Hallo Gregory, hallo Gian, hallo Louis, hallo Zoe

 

Manchmal weiss man, dass irgendetwas komisch ist, aber man findet nicht heraus warum!

 

Aber für was sonst hat man Erwachsene in der Nähe !

 

„Grosiiii, Grosiii !“, habe ich gerufen. “Erinnerst du dich noch, wie wir am Meer gesessen sind und am Abend der Sonne zugeschaut haben, wie sie untergegangen ist?“

 

„‚Aber sicher Chili, wie könnte ich diese schönen Momente mit dir vergessen“, hat sie gesagt. 

 

 

 

 

„Grosiii, Grosiii, wenn ich aber jetzt am Abend ins Meer hinausschaue, geht dort keine Sonne mehr unter – das ist doch komisch, nicht?“

 

„Das kann ich dir erklären“, sagt sie und lässt Grossdädi eine Karte von Südamerika auf dem Computer zeichnen.

 

 

 

„Auf der linken Seite, im Westen von Südamerika, liegt der Pazifische Ozean.

Die Sonne geht immer im Westen unter, daher konnten wir in Chile so viele Sonnenuntergänge beobachten.“

 

 

„Jetzt haben wir Chile, Argentinien und Uruguay durchkehrt und sind nun im Osten von Südamerika.

 

Nun schauen wir auf den Atlantischen Ozean hinaus.

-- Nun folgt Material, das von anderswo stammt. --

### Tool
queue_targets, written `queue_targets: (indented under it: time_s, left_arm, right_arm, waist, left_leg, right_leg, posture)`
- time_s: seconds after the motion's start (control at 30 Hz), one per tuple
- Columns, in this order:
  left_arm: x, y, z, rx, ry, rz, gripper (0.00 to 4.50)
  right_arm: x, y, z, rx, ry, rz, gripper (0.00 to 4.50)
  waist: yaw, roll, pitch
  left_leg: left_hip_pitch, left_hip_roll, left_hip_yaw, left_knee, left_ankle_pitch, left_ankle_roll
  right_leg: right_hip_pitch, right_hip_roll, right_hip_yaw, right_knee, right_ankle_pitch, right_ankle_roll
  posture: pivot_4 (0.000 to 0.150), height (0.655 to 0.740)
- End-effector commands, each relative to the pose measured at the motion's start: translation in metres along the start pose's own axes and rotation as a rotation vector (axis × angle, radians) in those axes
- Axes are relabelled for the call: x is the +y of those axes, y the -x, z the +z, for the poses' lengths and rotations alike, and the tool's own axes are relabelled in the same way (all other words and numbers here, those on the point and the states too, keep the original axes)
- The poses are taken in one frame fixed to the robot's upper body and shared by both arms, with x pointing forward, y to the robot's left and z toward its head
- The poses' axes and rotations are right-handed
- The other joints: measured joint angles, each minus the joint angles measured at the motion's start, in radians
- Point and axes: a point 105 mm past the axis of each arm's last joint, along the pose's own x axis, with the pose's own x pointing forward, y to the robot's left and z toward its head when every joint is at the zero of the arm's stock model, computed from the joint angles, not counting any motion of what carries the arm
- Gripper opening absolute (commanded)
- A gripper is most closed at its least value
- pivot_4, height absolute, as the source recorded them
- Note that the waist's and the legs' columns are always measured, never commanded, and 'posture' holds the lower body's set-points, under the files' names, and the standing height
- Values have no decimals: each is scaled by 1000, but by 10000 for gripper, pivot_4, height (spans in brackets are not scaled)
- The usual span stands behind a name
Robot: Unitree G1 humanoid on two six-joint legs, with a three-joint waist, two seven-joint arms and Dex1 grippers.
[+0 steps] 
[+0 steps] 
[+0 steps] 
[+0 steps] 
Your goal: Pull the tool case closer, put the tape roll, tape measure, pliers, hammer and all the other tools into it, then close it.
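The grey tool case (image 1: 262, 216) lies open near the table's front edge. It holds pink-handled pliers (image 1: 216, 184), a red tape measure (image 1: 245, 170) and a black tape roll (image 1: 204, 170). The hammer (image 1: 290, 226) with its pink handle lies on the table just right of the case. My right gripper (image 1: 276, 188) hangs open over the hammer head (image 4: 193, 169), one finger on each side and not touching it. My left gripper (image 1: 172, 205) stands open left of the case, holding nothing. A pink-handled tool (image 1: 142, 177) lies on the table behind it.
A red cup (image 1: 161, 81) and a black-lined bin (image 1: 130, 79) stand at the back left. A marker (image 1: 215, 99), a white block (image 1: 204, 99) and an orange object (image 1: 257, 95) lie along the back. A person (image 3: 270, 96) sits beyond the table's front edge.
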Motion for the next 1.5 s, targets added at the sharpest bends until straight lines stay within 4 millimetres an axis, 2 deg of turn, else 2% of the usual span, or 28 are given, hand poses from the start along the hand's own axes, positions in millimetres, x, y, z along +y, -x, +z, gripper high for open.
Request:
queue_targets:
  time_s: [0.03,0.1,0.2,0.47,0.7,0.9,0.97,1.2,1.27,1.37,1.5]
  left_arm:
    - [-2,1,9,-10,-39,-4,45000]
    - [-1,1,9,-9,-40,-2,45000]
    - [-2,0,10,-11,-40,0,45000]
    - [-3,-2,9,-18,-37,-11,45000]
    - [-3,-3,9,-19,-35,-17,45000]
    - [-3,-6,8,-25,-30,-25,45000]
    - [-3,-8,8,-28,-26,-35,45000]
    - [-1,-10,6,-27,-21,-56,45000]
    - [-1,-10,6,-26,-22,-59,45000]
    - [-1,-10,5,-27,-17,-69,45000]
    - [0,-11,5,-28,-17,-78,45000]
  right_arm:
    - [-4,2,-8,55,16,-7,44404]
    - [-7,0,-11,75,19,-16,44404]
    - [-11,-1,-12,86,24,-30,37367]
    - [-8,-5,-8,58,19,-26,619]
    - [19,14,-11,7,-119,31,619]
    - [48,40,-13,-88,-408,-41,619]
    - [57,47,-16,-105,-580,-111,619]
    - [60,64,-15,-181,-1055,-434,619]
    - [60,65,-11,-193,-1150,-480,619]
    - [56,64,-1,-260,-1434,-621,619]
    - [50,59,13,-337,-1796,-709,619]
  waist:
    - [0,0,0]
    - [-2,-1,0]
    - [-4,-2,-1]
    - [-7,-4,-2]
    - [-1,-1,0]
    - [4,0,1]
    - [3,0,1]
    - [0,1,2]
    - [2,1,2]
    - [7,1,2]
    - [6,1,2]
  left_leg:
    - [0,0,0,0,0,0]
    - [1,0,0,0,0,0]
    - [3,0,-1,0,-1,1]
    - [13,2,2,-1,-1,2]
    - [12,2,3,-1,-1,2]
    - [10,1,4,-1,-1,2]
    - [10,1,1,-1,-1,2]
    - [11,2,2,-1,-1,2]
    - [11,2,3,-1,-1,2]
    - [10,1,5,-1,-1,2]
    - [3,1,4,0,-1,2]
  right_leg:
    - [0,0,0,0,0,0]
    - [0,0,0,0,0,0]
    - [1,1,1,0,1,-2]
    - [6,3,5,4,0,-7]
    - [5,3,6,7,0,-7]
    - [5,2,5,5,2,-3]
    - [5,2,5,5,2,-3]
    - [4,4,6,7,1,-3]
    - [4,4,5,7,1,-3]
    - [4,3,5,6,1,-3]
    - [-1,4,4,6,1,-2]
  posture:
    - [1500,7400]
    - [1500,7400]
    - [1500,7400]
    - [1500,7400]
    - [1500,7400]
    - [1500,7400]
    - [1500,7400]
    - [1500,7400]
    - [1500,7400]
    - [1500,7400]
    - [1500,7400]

Da die Sonne immer im Osten aufgeht, könnten wir hier nun Sonnenaufgänge beobachten, wenn wir am Morgen nicht immer so faul im Bett rumhängen würden ;o))“

Schade, denke ich, keine Sonnenuntergänge mehr am Meer.

 

Diesen Abend bleibe ich aber trotzdem lange am Strand sitzen und schaue aufs Wasser hinaus.

„Ah, was ist denn das, da taucht ja die Sonne doch noch auf?!“  „..…Aber nein, das ist ja der Mond, der da aus dem Atlantischen Meer aufsteigt.“

 

Grosi sagt mir, dass ihr in der Schweiz den gleichen Mond und die gleiche Sonne beobachten könnt wie ich hier in Südamerika, nur einige Stunden früher.

Wenn ihr dabei ab und zu an mich denkt, dann würde mich das freuen – ich hab euch lieb.